Of all the farm bill titles, Neil Harl has been following the tax title the closest. That's because for the last five years he's been pushing for a resolution of a Conservation Reserve Program tax issue. As of mid-May, a fix for the “problem” was in the new farm bill.

A few years ago, “the IRS somehow got the rather novel idea that all payments would be subject to a self-employment tax,” says Harl, Iowa State University professor and frequent consultant to Congress. “I've been crusading against that and it appears to have changed.”

The CRP first showed up in the 1985 farm bill. The first bidding of acreage occurred in April of 1986.

“Right away, we began getting questions from people who had bid in land and wondered if the CRP payments were subject to the 15.3 percent self-employment tax. The relevant tax provision kicks in if the taxpayer is carrying on a trade or business.”

In March 1988, IRS ruled if retired, you're not materially participating and aren't subject to self-employment tax. That ruling was fortified by several court cases indicating mere investors in a farming business weren't subject to the self-employment tax either.

“There was a very strong line-up of authorities indicating those who are retired, disabled or mere investors didn't have to pay the tax. However, during the summer of 2003, the IRS published a CCA (Chief Councils Advice) letter ruling” saying otherwise.

That ruling said everyone had self-employment income if signed up for CRP.

“That was big news — a significant segment of CRP is held by people who bid it in anticipating retirement.”

In March 2004, North Dakota Rep. Earl Pomeroy scheduled a meeting to address the IRS position. Held in Bismarck, Pomeroy invited the IRS and had the national office involved by teleconference.

Harl, who also participated by telephone, claims, “The IRS wouldn't say anything. That wasn't unusual. In open meetings that are being televised and/or recorded, they have little to gain and lots to lose by talking.”

Unsatisfied, in June, Pomeroy facilitated another meeting in Washington, D.C., with the IRS commissioner.

“It turned out, there were four others from the IRS staff as well as Pomeroy, one of his staff members and myself. I laid out the background for these concerns.”

At first, the IRS employees “wanted to argue. They said, ‘If you want to know what the law is, ask us and we'll issue a ruling.’ I said, ‘It isn't our responsibility to straighten out your inconsistencies.
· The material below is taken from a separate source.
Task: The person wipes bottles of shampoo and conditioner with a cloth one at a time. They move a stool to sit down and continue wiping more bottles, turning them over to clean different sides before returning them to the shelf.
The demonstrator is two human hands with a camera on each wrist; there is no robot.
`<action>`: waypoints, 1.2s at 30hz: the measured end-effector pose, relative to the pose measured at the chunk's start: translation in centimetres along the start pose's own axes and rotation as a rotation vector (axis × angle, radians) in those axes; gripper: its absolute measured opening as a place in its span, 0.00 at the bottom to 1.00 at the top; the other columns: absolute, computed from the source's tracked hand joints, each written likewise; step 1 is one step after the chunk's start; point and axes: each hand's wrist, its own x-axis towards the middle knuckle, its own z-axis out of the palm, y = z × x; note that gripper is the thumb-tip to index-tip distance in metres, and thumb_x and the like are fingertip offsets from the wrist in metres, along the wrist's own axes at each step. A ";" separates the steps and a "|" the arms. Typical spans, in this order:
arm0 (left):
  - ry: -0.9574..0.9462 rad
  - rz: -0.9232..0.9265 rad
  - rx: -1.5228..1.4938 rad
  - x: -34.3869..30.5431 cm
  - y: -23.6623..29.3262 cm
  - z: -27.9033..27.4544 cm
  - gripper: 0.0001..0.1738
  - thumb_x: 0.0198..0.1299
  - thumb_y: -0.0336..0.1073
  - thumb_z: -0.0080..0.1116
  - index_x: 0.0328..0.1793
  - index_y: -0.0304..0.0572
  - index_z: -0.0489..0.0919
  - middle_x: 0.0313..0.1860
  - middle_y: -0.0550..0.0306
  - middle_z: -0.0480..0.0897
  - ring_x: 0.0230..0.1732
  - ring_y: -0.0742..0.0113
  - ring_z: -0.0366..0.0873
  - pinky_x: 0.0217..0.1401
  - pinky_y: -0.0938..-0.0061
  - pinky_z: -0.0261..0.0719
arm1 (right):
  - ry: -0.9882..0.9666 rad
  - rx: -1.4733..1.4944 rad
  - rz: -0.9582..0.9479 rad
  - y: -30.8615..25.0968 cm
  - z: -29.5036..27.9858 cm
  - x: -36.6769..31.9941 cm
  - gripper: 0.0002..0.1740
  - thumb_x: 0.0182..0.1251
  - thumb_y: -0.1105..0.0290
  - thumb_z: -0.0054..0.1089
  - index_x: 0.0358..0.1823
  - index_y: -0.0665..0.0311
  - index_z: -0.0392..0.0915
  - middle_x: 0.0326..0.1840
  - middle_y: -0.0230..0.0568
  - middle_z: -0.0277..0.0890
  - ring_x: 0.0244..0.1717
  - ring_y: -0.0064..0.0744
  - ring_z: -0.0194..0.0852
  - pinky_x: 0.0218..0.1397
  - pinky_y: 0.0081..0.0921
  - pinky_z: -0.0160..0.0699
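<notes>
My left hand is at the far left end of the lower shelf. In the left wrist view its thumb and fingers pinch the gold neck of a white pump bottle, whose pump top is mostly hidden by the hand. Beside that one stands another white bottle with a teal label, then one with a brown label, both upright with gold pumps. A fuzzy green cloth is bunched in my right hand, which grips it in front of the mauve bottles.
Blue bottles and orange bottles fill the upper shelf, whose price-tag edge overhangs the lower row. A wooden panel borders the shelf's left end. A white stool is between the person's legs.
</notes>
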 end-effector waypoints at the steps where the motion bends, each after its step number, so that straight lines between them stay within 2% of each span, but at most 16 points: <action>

You've got inconsistent rulings floating around.’”

According to Harl, the IRS commissioner, who was in command of the meeting, said, “Okay, we'll do our best to harmonize the rulings.”

In the fall of 2005, Harl received a call from Pomeroy's office “saying they'd been checking on the status of (the harmonizing) and the IRS admitted they'd lost the file!”

Nothing further happened until early December 2006. Then, the IRS “issued notice they'd put out a revenue ruling stating that anyone who signs up for CRP has self-employment income. So there!”

During an open comment period, “I submitted detailed comments as to why this determination was so wrong. Later, it came to light that there were 31 comments submitted nationally and every one of them opposed the IRS position.”

However, in February, prior to the comment period closing, the IRS commissioner sent a letter to 19 senators. It said the IRS wouldn't change its position unless forced to by a change of law. Having seen the gauntlet thrown, Harl and others have been pushing back ever since. Politicians were listening. To address the issues, Montana Sen. Max Baucus put together a tax bill that was folded into the new farm bill.

Harl says others were on board, as well. “I met with Iowa Sen. Charles Grassley about it about a month ago. He understands how important it is because he has a farm.”

The planned change of tax law “is a culmination of about five years of concerted effort to get the IRS to do the right thing. The supreme irony of this is agriculture had to come up with the savings to pay for (the change) — and the cost was due to the IRS arbitrarily changing the rules in 2003!”